As we’re seeing this shift, data as a practice is still not as mature as what we see with software engineering. Data is lagging behind about a decade or so, notably in practices such as testing and monitoring. Without proper testing, as new data comes in, things can fundamentally change with that dataset, think structure, meaning, and completeness, leading to data issues with the reports we use or the machine learning models we train.
Sometimes the dataset may not be refreshing, which is the worst problem. You might not notice and your reports or data products will stop working, or they will continue working, but with bad data. And that’s why we know that the biggest problem faced by data teams today, is that they are flying blind. Without a clear strategy to monitor data for issues, most organizations do not know how to start addressing the problem which leaves their systems exposed and can result in serious downstream issues for the data products they are building.
We have been in those situations where you build data products for teams that need to do a lot of analysis at the end of a month or quarter. They are typically in functions where they need to report KPIs at the end of a business cycle, and all of a sudden they notice that the report is broken and they cannot use it. That's a very frustrating feeling. It's really all about the ability to trust the data that you have in your organization.
That's the core of what we're solving for at Soda: giving data teams the power to create trusted data products, and an integrated platform to bring everyone closer to data.
How have engineers solved this in the past?
There have been some tooling solutions in the past. If you go back in history, some of them got acquired by the likes of Oracle, Informatica and IBM. They were tools that were tightly coupled with the data transformation layer and tended to work as rule-based systems.
For example, you could specify certain rules like value ranges for each column which would then trigger alerts if the data differed. This often involved a very technical interface that was tedious to use, and you had to know all of the business logic up-front. There was no automation.
Another way of solving this was to manually sift through samples of data at regular intervals, such as every Friday or at the end of the month. You would just take a dataset, grab a couple of records and sift through it to see if there were any issues that could be identified.
Scheduled queries are another stop-gap solution we often see, where dashboards are built for a set of regular queries. But again, they are manual-intensive and don’t allow you to increase trust and reliability, at scale.

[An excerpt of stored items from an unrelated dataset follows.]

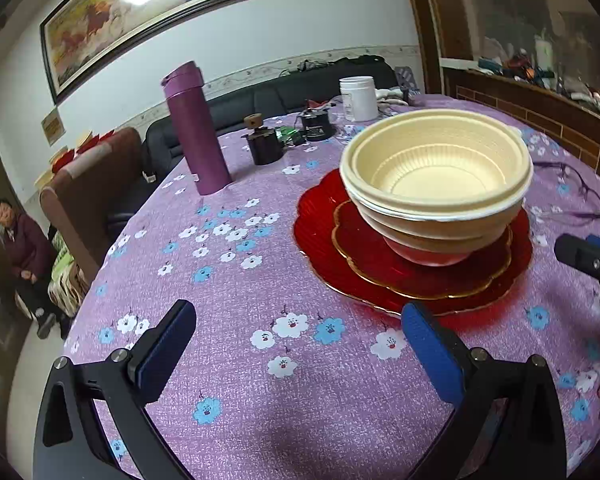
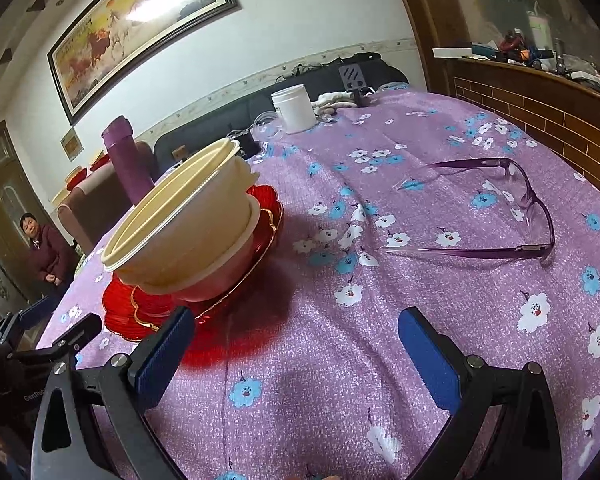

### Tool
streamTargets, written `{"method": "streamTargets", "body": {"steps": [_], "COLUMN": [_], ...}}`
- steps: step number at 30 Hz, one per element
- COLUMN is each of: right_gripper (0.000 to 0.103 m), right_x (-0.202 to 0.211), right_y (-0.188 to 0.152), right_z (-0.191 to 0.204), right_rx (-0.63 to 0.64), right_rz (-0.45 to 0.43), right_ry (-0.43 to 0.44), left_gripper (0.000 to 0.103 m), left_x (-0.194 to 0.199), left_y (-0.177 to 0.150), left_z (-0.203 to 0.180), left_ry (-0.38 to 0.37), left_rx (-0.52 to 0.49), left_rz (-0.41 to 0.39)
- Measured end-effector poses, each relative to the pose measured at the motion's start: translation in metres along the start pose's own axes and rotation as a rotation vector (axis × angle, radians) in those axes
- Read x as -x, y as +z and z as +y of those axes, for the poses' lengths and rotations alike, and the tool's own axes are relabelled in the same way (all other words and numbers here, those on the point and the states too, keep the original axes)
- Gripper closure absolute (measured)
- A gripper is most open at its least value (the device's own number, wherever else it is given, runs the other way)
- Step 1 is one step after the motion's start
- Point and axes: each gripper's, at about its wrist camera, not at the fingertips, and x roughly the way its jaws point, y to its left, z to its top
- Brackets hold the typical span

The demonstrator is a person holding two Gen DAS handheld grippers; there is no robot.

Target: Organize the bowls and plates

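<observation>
Cream plastic bowls (image 1: 436, 176) are nested in a stack on a small red gold-rimmed plate (image 1: 364, 244), which lies on a larger red plate (image 1: 316, 236). The same stack (image 2: 180, 224) shows tilted in the right wrist view, on the red plates (image 2: 120, 312). My left gripper (image 1: 300, 316) is open and empty, above the cloth just in front of the plates. My right gripper (image 2: 296, 324) is open and empty, to the right of the stack; its tip (image 1: 580, 256) shows in the left wrist view.
The table (image 1: 236, 360) has a purple flowered cloth. On it stand a purple flask (image 1: 196, 132), a white jar (image 1: 358, 98), small dark containers (image 1: 264, 144) and purple glasses (image 2: 516, 208). A chair (image 1: 88, 196) and a seated person (image 1: 20, 248) are at the left.
</observation>
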Motion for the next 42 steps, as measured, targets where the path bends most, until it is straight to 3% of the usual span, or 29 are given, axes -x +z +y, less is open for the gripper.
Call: {"method": "streamTargets", "body": {"steps": [8,42], "right_gripper": [0.000,0.000], "right_x": [0.0011,0.0024], "right_y": [-0.0003,-0.0003], "right_z": [0.0022,0.0026], "right_rx": [0.014,0.015], "right_rz": [-0.005,-0.003], "right_ry": [-0.013,-0.016], "left_gripper": [0.000,0.000], "left_x": [0.0044,-0.0012], "left_y": [-0.0005,0.0017], "left_z": [-0.0089,-0.0039], "left_ry": [0.031,-0.027], "left_rx": [-0.050,-0.033], "left_rz": [-0.026,0.018]}}
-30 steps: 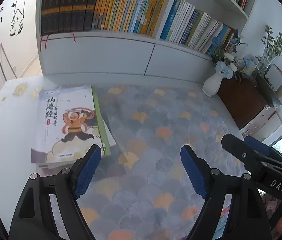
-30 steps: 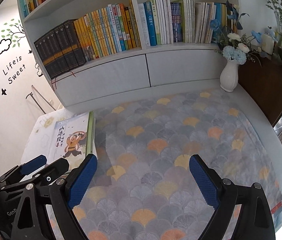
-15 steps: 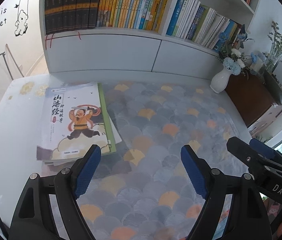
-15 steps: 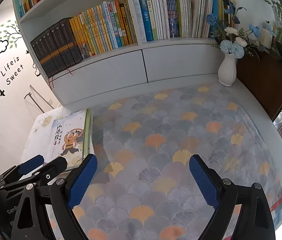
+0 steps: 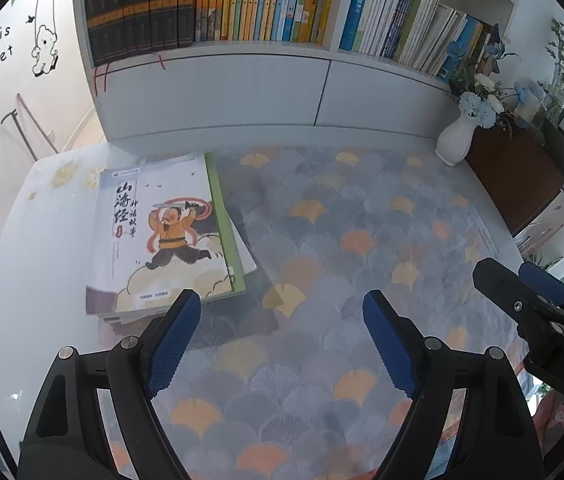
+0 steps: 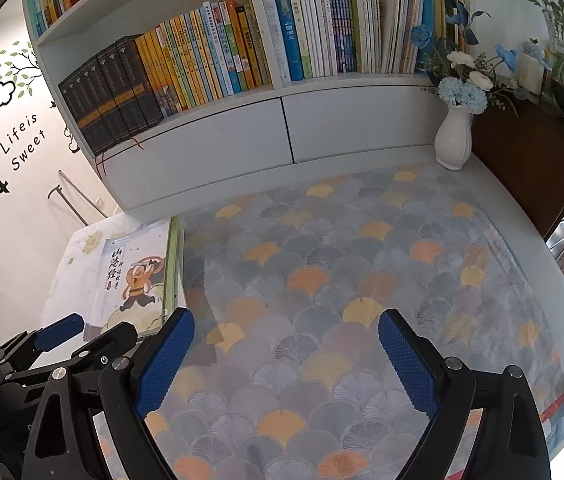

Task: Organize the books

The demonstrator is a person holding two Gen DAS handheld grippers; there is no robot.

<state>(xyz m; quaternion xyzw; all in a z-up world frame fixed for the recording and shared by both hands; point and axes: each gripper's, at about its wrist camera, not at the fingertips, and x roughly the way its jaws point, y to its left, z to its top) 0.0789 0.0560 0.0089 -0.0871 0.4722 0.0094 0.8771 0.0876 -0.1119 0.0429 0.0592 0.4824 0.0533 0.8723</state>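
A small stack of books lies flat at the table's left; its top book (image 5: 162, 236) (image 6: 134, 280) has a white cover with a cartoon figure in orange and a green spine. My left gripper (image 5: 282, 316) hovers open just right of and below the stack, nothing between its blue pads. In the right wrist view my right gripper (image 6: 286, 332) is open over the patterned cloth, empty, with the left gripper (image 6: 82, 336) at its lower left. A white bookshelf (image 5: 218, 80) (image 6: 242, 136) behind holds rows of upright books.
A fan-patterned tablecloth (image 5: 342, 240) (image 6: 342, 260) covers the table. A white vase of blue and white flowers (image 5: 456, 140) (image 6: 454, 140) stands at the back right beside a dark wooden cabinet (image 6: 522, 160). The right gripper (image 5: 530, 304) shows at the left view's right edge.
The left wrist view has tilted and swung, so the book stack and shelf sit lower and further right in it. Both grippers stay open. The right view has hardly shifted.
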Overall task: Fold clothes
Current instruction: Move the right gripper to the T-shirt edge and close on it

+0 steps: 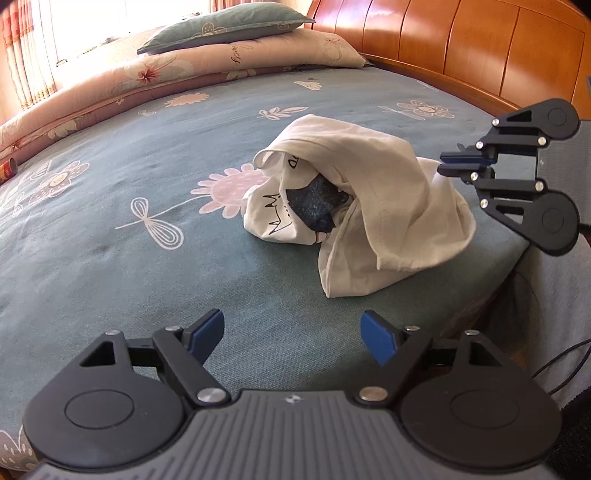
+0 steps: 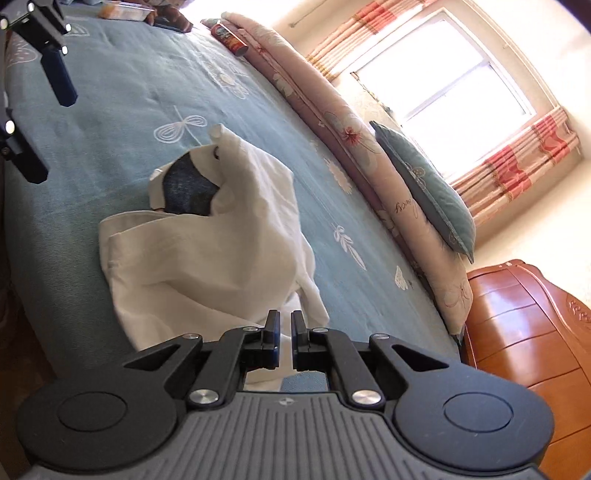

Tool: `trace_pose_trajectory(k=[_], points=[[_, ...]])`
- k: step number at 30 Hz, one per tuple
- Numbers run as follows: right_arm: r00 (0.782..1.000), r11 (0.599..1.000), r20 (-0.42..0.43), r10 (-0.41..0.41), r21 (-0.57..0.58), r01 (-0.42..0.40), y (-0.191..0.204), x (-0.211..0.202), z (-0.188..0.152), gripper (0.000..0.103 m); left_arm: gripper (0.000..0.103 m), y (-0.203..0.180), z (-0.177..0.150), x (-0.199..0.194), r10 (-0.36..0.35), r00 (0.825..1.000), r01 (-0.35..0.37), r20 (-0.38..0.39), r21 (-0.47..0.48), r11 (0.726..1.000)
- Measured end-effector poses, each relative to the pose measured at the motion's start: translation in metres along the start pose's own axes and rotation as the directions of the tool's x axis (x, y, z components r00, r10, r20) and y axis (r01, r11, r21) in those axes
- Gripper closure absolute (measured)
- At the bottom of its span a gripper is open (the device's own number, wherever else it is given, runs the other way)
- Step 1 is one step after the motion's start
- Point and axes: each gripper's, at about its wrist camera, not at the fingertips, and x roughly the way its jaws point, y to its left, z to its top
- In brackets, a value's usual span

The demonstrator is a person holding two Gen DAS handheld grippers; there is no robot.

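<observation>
A crumpled white garment (image 1: 373,206) (image 2: 229,254) with black drawn lines and a dark blue patch lies in a heap near the bed's edge. My right gripper (image 2: 284,332) (image 1: 443,165) has its jaws pressed nearly together on a fold of that garment at its near side; white cloth shows between and under the fingers. My left gripper (image 1: 293,332) (image 2: 48,125) hovers open above the sheet, short of the heap, with nothing between its blue pads (image 1: 376,336).
The teal flowered sheet (image 1: 147,266) covers the bed. A folded pink quilt (image 1: 110,92) and a teal pillow (image 1: 221,26) lie along the far side by the wooden headboard (image 1: 461,48). A can (image 2: 229,37) stands by the quilt; a wooden nightstand (image 2: 524,332) stands beside the bed.
</observation>
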Motion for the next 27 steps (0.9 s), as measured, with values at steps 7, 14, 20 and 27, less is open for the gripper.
trace_pose_trajectory(k=[7,14,20,27], points=[[0.977,0.974,0.086,0.193,0.100,-0.201,-0.011,-0.020,-0.014,0.083,0.022,-0.007,0.018,0.022,-0.012,0.999,0.014,-0.033,0.056,0.998],[0.958,0.957,0.084,0.275,-0.115,-0.264,0.049,-0.021,-0.004,0.061,0.021,-0.014,0.012,0.021,-0.021,0.999,0.025,-0.048,0.082,0.996],[0.984,0.953,0.041,0.171,-0.260,-0.155,0.080,-0.004,-0.008,0.062,0.021,-0.013,0.004,0.013,-0.009,0.999,0.012,-0.049,0.068,0.998],[0.997,0.969,0.068,0.023,-0.246,-0.005,0.068,-0.012,-0.009,0.099,0.021,-0.016,-0.001,0.003,-0.003,1.000,0.005,-0.024,0.075,0.997]])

There has never been a structured way to deal with this in the past, nor has it really been built into everyone’s day-to-day workflow in the past with as much automation as possible.
The idea is that Soda fits in as part of your data reliability and observability stack. Modern software products have an infrastructure layer, which comes with infrastructure monitoring. Then there’s the app code itself which is monitored by application performance monitoring. These two realms have their unique differences, but they have a lot of similarities. The next layer is data, which also includes Machine Learning (ML) models. Those are the four layers that we see.
Data and ML are the two new kids on the block.
What does a "day in the life" look like for you?
As the CEO of the company my day is quite varied, but it's mostly focused on hiring new talent and ensuring our team members have what they need to get our product and platform into the market. I’m also responsible for setting the company strategy, communicating our objectives to the team, and dealing with everything else involved in building a company, such as talking to prospective customers or partners, and any legal or finance needs.
My co-founder, Tom Baeyens’ day-in-to-day life looks very different - he's one of the key people that we have driving our open source strategy. He's currently working on a major new version of our open source project, which will introduce a new language for data reliability (you heard it here first!). He spends most of his day coding and speaking with contributors, users, and customers with the community, figuring out what matters most to them, so we can build an amazing product for them.
What does the team look like?
At the moment we are product and engineering strong - the team is about 35 people. We're split across a number of domains that are strategic to the product and our customers, and in turn the company.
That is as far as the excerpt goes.